Problem details →
Only the lines below from the one containing "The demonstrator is" through the one containing "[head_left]" belong in the answer, set down exactly, with the pictures left out.

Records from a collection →
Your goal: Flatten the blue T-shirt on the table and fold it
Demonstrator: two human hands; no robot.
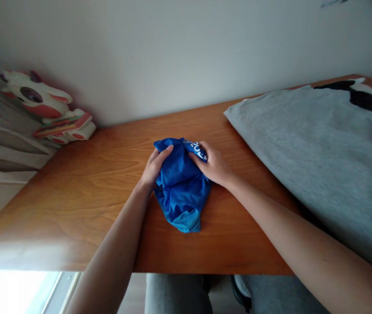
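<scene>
Hands, left [155,168] and right [212,165], pinching bunched blue cloth [181,187] on wooden table [84,183]

1 blue cloth [181,187], 1 grey shirt [319,148], 1 toy [46,107], 2 hands.

The grey garment [319,152] runs off the right edge; its black print is cut off.
</scene>
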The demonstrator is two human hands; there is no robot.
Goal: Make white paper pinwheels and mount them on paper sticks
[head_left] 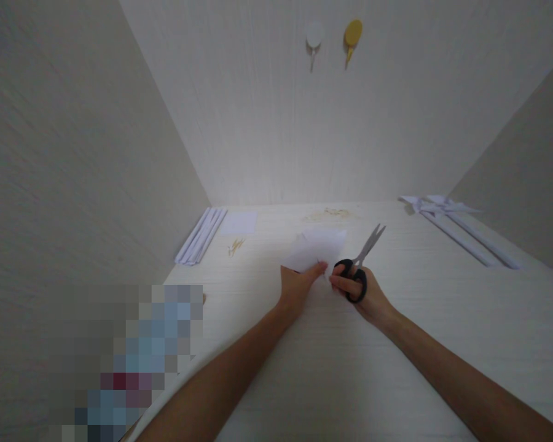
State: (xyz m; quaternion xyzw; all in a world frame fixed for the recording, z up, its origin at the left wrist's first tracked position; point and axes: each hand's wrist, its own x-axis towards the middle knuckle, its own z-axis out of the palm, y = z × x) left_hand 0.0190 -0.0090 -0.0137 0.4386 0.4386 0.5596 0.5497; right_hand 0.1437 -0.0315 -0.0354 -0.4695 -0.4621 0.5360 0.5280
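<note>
My right hand (366, 298) grips a pair of scissors (360, 261) by its black handles; the silver blades point up and away to the right, close together. My left hand (299, 283) pinches the near edge of a white paper sheet (320, 245) that lies on the pale desk (442, 319). The two hands are close together, just in front of the sheet. The scissor blades rest beside the sheet's right edge, not on it.
Folded white paper strips (200, 236) and a small white square sheet (239, 222) lie at the back left. Rolled paper sticks with folded shapes (456, 224) lie at the back right. Two hooks, white (314, 37) and yellow (352, 34), hang on the back wall. Walls enclose three sides.
</note>
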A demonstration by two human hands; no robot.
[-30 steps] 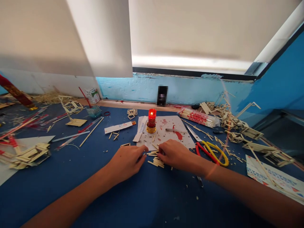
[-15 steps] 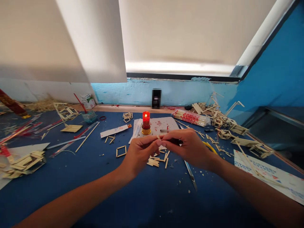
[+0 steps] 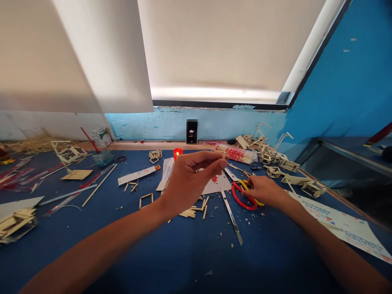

Final answer →
The demonstrator is two human hands; there is no robot.
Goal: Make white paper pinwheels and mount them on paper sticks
[head_left] 

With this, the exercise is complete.